La Cour administrative d’appel de Paris, par un arrêt rendu le 28 mars 2025, se prononce sur la légalité d’un refus de renouvellement de titre de séjour. Un ressortissant étranger, résidant sur le territoire national depuis 2010, a subi une condamnation pénale pour agression sexuelle commise sur une mineure de plus de quinze ans. L’autorité administrative a alors opposé un refus de séjour assorti d’une obligation de quitter le territoire sans délai et d’une interdiction de retour pour une durée de trois ans. Les premiers juges ont annulé le retrait initial du titre de résident mais ont rejeté les conclusions dirigées contre le refus de renouvellement et les mesures d’éloignement. Le requérant interjette appel en soutenant que sa présence ne menace pas l’ordre public et invoque une atteinte disproportionnée au droit au respect de sa vie privée. La juridiction d’appel doit déterminer si une condamnation pour des faits de nature sexuelle justifie légalement l’éviction d’un étranger parfaitement inséré depuis plus de dix ans. Elle rejette la requête en estimant que la gravité des actes criminels et l’absence de remise en question de l’auteur caractérisent une menace actuelle pour la sécurité publique. L’analyse de la solution retenue impose d’étudier d’abord la caractérisation de la menace à l’ordre public, avant d’apprécier la proportionnalité des mesures d’éloignement au regard de l’intérêt supérieur.
I. La caractérisation souveraine d’une menace persistante pour l’ordre public
A. La prépondérance de la gravité des faits criminels commis
Aux termes du code de l’entrée et du séjour des étrangers et du droit d’asile, la délivrance d’un titre peut être refusée si la présence constitue une menace. La juridiction rappelle que « la circonstance que la présence d’un étranger en France constitue une menace pour l’ordre public fait obstacle à la délivrance et au renouvellement de la carte ». Les magistrats soulignent ici que la condamnation à huit mois d’emprisonnement avec sursis pour agression sexuelle sur mineure fonde légalement l’appréciation portée par l’administration. Cette solution confirme que la protection de l’intégrité physique et morale des personnes vulnérables prime sur la durée de présence de l’intéressé dans le pays d’accueil.

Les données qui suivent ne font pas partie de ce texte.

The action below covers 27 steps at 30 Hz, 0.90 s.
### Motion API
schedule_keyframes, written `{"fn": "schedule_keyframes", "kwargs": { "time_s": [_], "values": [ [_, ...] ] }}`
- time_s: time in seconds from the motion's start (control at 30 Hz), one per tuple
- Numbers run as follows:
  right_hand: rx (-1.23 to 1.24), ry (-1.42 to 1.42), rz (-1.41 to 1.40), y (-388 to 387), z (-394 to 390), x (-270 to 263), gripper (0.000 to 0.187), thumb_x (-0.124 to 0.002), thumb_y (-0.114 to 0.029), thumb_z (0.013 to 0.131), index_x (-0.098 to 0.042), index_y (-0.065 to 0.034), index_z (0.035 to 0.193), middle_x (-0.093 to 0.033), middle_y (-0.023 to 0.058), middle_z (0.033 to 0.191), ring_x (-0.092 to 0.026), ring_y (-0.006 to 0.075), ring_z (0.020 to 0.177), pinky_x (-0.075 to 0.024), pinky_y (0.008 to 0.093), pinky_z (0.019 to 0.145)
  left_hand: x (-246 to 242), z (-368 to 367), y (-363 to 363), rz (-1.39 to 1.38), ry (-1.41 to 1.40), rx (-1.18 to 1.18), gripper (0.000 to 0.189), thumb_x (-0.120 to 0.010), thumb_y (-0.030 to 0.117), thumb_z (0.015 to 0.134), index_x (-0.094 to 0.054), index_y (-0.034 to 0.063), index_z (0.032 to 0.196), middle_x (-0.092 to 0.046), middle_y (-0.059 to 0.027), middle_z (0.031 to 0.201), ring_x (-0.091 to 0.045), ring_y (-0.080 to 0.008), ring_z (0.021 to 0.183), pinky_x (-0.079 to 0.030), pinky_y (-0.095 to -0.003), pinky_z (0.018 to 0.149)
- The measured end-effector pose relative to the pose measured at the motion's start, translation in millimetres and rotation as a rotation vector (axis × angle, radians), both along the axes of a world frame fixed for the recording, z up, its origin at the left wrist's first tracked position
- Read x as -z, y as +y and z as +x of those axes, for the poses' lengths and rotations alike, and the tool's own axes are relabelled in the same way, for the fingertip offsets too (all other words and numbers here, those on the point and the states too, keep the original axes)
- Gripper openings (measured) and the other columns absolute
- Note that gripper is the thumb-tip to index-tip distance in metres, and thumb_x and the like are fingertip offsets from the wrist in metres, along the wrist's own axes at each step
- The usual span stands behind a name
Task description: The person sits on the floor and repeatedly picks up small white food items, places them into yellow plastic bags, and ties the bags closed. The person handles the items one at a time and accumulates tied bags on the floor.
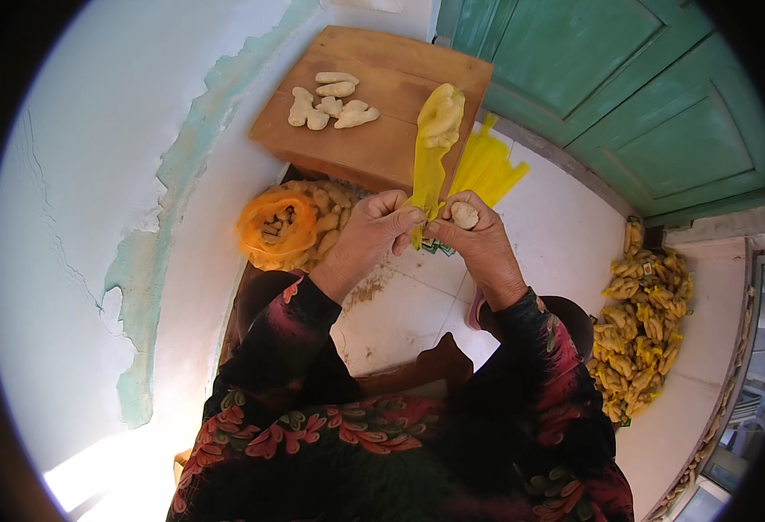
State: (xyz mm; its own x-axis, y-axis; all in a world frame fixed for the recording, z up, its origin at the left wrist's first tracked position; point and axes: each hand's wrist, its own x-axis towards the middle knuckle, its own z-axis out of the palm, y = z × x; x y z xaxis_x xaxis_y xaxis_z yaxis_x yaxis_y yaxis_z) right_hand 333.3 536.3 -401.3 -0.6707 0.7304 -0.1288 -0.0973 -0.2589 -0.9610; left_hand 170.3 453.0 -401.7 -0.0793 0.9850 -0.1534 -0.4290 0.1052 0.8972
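A yellow mesh bag (429, 171) stretches from my hands up onto the wooden table, with pale ginger-like roots (442, 117) in its far end, by the table's right edge. My left hand (388, 225) pinches the near part of the mesh between thumb and fingers. Close beside it, my right hand (477, 228) holds a pale root piece (465, 215) against the palm, its thumb and finger at the mesh too. Several loose root pieces (333, 104) lie on the table's left half.
The wooden table (369, 59) stands ahead. Left of my hands is an orange mesh sack (278, 222) of roots. Yellow mesh bags (487, 166) lie right of the table. Filled yellow bags (643, 326) are piled at far right, near a green door (617, 98).
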Motion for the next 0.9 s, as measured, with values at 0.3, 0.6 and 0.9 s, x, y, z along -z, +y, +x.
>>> {"fn": "schedule_keyframes", "kwargs": {
  "time_s": [0.3, 0.6, 0.9],
  "values": [
    [0.072, 0.145, -0.249, -94.9, 42.2, -22.3, 0.031, -0.072, -0.007, 0.08, -0.057, -0.0015, 0.107, -0.055, -0.0006, 0.088, -0.054, 0.008, 0.078, -0.0469, 0.0211, 0.075, -41.2, 41.7, -83.1, 0.0, -0.029, 0.062, 0.019, -0.056, 0.024, 0.093, -0.059, 0.0045, 0.092, -0.044, 0.0049, 0.065, -0.038, -0.0035, 0.054, -0.032, -0.018, 0.049],
    [0.103, -0.044, -0.161, -146.8, 75.6, -26.8, 0.007, -0.067, -0.005, 0.08, -0.062, -0.0035, 0.084, -0.057, -0.0015, 0.071, -0.054, 0.0076, 0.064, -0.0451, 0.0206, 0.063, -32.7, 44.9, -149.5, 0.029, -0.28, 0.12, 0.017, -0.058, 0.02, 0.091, -0.054, 0.007, 0.08, -0.046, 0.0044, 0.065, -0.039, -0.0043, 0.054, -0.033, -0.0191, 0.05],
    [0.128, -0.079, -0.249, -192.9, 106.6, 1.4, 0.007, -0.065, -0.009, 0.081, -0.062, -0.0032, 0.083, -0.058, -0.0003, 0.067, -0.054, 0.0075, 0.059, -0.0434, 0.0195, 0.059, -7.0, 56.0, -191.8, -0.172, 0.683, 0.047, 0.02, -0.057, 0.009, 0.084, -0.049, -0.0006, 0.069, -0.056, -0.0065, 0.066, -0.058, -0.0116, 0.052, -0.045, -0.0251, 0.047]
  ]
}}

B. L’exigence impérieuse d’une distanciation réelle de l’auteur des actes
L’arrêt précise que le comportement du requérant doit être analysé globalement pour déterminer si la menace identifiée au moment des faits demeure actuelle et avérée. Le juge relève que l’intéressé « persévère à minimiser leur portée » en alléguant avoir mis fin à l’agression lorsqu’il a compris que la victime n’était pas consentante. La cour considère souverainement que le condamné « ne présente pas de gages sérieux et avérés de distanciation ou de remise en question par rapport à ces faits ». Cette absence de prise de conscience de la gravité de l’acte interdit alors de regarder les faits comme isolés ou dépourvus de risque de réitération.
II. Le contrôle de la proportionnalité des mesures face au droit au respect de la vie privée
A. Une ingérence justifiée par les impératifs de la sûreté publique
Le requérant invoquait les stipulations de la convention européenne de sauvegarde des droits de l’homme relatives au droit au respect de la vie privée et familiale. La juridiction constate que l’intéressé séjourne en France depuis 2010 mais relève que sa compagne ne justifie pas d’une situation régulière sur le territoire national. Elle estime que l’enfant du couple, encore très jeune, peut parfaitement poursuivre sa vie avec ses deux parents dans leur pays d’origine sans rupture de lien. Dès lors, « l’arrêté attaqué ne porte pas une atteinte disproportionnée au droit au respect de la vie privée et familiale » compte tenu de la menace établie.
B. La validation des mesures d’éloignement et d’interdiction de retour
La sévérité de la mesure d’éloignement sans délai est validée par les juges d’appel car le comportement délictuel constitue un motif légal pour évincer le délai volontaire. La cour confirme également l’interdiction de retour sur le territoire pour une durée de trois ans en se fondant sur la nature particulière des faits commis. Elle rejette le moyen tiré de l’absence de consultation de la commission du titre de séjour en précisant que cette formalité n’est pas obligatoire en pareille circonstance. Le juge administratif réaffirme ainsi sa volonté de sanctionner fermement les atteintes aux mœurs même lorsque l’étranger dispose d’une insertion professionnelle ou de liens familiaux réels.